*EXERCISE GOAL*: Search the data below for the word "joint" and copy each line that holds it.

[RECORDED INFORMATION Boundary: Start]

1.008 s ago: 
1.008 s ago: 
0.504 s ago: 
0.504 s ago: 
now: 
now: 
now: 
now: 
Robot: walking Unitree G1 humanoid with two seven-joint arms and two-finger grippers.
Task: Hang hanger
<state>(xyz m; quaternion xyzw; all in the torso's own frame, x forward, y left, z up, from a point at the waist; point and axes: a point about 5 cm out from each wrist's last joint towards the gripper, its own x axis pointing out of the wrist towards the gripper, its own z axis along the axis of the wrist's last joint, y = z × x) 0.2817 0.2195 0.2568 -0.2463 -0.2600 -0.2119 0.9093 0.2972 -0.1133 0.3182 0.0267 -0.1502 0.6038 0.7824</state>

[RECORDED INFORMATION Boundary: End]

*RESULT FOR THIS TASK*:
Robot: walking Unitree G1 humanoid with two seven-joint arms and two-finger grippers.
<state>(xyz m; quaternion xyzw; all in the torso's own frame, x forward, y left, z up, from a point at the waist; point and axes: a point about 5 cm out from each wrist's last joint towards the gripper, its own x axis pointing out of the wrist towards the gripper, its own z axis along the axis of the wrist's last joint, y = z × x) 0.2817 0.2195 0.2568 -0.2463 -0.2600 -0.2119 0.9093 0.2972 -0.1133 0.3182 0.0267 -0.1502 0.6038 0.7824</state>

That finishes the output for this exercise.